I wept once and apologized to my Mom for downgrade in my school performance; and my mother, with tears in her eyes, lodged privately a helpless complaint of unfairness in grading because of my family’s political and economic background. Nevertheless, endowed with an illiterate mother’s instinct, she comforted me with a life-time motto: Pay no attention to class ranking but ask yourself whether you have learned something. Fortunately, that motto together with a benefactor teacher’s inspiration in my 5th and 6th grade somehow propels me, the only one in my class of about 150 pupils in a poor rural school, to college through a bumpy path dotted with financial and legal hiccups, and eventually to becoming a professor in an American university. It was all a dream I had never dared to dream as I grew up until realization. More remarkable, an illiterate, rustic woman had the fortune to see her offspring attained five PhDs and numerous master and bachelor degrees. (Part B).

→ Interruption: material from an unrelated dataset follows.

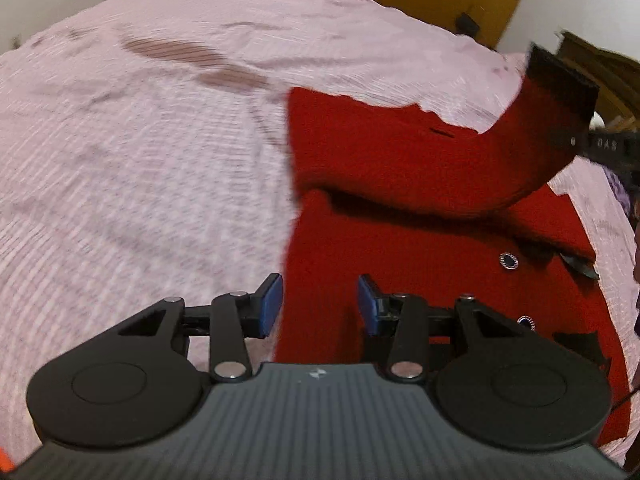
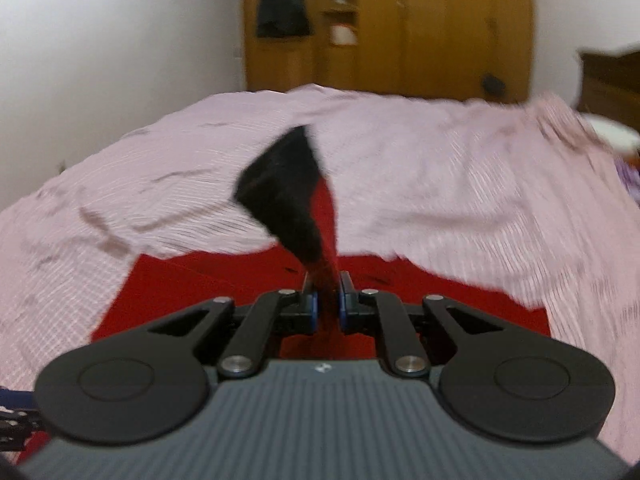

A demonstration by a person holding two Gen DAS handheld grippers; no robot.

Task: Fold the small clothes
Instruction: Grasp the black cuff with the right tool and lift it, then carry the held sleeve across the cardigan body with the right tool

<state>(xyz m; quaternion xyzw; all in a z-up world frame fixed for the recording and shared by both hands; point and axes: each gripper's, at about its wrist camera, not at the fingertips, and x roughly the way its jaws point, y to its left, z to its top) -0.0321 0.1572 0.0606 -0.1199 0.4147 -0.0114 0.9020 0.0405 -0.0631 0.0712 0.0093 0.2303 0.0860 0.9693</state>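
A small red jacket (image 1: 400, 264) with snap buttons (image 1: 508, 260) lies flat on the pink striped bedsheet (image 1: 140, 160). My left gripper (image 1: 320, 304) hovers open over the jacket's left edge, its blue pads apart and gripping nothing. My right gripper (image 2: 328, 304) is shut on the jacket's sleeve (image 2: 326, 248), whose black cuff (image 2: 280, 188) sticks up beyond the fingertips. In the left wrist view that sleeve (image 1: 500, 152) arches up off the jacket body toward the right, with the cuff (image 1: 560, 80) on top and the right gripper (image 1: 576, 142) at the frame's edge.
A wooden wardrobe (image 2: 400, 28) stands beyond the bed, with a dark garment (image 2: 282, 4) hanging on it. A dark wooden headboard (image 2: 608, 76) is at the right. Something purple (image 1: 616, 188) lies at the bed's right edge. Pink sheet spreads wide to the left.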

I abridged and translated my father’s memoir on his five-year journey through prison hell, his post-prison rehabilitation and business struggle, and his inevitable bankruptcy in 1970 when I was a graduate student. For my children and grandchildren and on the basis of my father’s painstaking chronology and verification, I highlighted the good and the bad of my struggling ancestors in the past 200 years. Along the way, I also described briefly a few cases of brutality, lawlessness, and corruption that my ancestors had gone through in the waning days of the last Chinese kingdom and during the 50 years’ rule of Taiwan by Japanese. (Part D).

In addition and outside my academic career paths, I chanced upon a few oddities. To appreciate the good, I highlighted some ugly events (Part E). I valued my one-year stint as an army officer in Taiwan; the experience molded me into a better and more mature person. (Part C).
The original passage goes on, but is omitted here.